[DATA LISTING Boundary: Start]

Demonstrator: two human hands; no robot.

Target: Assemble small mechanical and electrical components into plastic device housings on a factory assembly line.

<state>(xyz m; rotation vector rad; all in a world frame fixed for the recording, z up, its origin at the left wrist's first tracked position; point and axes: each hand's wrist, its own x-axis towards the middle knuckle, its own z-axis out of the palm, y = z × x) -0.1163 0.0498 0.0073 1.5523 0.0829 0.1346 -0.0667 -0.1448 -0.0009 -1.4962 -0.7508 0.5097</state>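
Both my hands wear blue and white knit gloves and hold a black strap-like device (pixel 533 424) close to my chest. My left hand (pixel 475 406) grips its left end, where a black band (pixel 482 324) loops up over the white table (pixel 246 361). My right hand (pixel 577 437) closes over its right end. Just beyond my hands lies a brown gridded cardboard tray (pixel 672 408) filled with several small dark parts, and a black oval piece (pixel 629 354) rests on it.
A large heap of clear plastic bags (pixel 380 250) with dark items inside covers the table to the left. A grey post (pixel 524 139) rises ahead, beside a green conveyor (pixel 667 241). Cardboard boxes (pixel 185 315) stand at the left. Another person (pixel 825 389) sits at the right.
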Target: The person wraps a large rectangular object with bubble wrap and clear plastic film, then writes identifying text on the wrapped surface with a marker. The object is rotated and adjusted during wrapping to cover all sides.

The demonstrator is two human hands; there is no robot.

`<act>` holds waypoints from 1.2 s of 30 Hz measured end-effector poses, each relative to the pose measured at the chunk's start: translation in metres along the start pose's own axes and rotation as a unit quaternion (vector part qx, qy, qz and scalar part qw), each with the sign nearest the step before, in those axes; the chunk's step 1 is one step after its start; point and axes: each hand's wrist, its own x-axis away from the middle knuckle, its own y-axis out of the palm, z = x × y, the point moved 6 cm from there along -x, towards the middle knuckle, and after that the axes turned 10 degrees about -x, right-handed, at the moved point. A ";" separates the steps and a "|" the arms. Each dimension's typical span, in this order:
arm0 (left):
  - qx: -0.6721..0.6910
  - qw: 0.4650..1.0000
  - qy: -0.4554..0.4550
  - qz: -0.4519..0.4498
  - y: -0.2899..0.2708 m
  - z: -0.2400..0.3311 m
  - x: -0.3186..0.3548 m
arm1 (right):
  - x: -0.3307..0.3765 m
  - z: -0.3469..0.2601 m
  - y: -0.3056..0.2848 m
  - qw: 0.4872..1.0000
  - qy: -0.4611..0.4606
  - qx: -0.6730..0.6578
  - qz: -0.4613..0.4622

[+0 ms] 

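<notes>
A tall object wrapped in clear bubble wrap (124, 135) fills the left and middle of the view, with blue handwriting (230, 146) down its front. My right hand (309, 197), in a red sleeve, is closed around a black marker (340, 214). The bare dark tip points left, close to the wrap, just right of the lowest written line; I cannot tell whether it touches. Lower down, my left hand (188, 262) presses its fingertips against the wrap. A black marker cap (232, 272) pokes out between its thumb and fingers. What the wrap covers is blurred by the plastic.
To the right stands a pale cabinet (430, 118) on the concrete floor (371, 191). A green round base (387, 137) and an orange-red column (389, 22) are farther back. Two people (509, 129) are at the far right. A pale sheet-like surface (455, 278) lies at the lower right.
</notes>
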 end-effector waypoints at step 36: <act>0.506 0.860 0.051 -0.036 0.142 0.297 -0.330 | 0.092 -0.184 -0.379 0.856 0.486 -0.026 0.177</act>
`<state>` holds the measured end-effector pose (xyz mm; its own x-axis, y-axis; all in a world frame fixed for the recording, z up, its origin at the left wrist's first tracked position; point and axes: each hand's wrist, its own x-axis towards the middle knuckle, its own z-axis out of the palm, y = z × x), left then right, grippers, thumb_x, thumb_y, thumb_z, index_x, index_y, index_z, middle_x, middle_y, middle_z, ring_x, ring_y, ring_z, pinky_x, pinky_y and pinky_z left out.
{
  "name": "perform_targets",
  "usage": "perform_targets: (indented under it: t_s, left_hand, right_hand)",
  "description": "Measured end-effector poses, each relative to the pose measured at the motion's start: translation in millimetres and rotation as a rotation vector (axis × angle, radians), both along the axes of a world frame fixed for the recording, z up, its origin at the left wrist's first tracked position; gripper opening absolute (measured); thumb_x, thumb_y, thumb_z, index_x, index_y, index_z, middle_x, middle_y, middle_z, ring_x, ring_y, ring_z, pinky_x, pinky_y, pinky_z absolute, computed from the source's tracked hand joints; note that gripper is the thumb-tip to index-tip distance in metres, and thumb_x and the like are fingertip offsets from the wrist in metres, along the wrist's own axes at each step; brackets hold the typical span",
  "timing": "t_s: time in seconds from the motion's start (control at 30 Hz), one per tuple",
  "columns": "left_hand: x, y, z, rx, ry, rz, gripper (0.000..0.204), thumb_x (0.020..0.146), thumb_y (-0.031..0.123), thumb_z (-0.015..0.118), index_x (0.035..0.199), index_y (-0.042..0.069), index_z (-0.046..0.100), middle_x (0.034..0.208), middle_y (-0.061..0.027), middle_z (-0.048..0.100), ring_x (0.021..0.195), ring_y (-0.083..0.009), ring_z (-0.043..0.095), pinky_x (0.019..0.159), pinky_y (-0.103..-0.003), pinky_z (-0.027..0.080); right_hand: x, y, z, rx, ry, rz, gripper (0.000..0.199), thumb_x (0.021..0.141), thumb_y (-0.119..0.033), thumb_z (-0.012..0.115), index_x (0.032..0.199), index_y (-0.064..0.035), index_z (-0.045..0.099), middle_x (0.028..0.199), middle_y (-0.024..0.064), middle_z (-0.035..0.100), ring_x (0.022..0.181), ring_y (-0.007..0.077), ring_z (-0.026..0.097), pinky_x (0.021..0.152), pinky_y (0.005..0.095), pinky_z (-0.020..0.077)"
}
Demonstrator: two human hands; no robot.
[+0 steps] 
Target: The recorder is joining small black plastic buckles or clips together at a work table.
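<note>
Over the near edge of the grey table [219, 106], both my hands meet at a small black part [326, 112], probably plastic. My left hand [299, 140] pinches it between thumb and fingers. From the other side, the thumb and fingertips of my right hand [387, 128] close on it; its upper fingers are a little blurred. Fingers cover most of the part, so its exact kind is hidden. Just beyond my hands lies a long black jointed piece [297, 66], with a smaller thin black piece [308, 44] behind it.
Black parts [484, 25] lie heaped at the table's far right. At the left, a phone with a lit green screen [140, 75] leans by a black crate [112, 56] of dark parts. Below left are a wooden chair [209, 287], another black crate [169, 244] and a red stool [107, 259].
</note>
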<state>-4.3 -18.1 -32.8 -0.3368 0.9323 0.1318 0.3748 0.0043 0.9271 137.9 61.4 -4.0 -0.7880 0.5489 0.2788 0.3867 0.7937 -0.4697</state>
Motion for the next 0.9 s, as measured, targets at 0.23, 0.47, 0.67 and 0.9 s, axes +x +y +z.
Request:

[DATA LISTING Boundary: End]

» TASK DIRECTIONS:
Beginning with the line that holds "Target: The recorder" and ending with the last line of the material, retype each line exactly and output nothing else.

» ANSWER BELOW:
Target: The recorder is joining small black plastic buckles or clips together at a work table.
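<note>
Over the near edge of the grey table [219, 106], both my hands meet at a small black part [326, 112], probably plastic. My left hand [299, 140] pinches it between thumb and fingers. From the other side, the thumb and fingertips of my right hand [387, 128] close on it; its upper fingers are a little blurred. Fingers cover most of the part, so its exact kind is hidden. Just beyond my hands lies a long black jointed piece [297, 66], with a smaller thin black piece [308, 44] behind it.
Black parts [484, 25] lie heaped at the table's far right. At the left, a phone with a lit green screen [140, 75] leans by a black crate [112, 56] of dark parts. Below left are a wooden chair [209, 287], another black crate [169, 244] and a red stool [107, 259].
</note>
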<state>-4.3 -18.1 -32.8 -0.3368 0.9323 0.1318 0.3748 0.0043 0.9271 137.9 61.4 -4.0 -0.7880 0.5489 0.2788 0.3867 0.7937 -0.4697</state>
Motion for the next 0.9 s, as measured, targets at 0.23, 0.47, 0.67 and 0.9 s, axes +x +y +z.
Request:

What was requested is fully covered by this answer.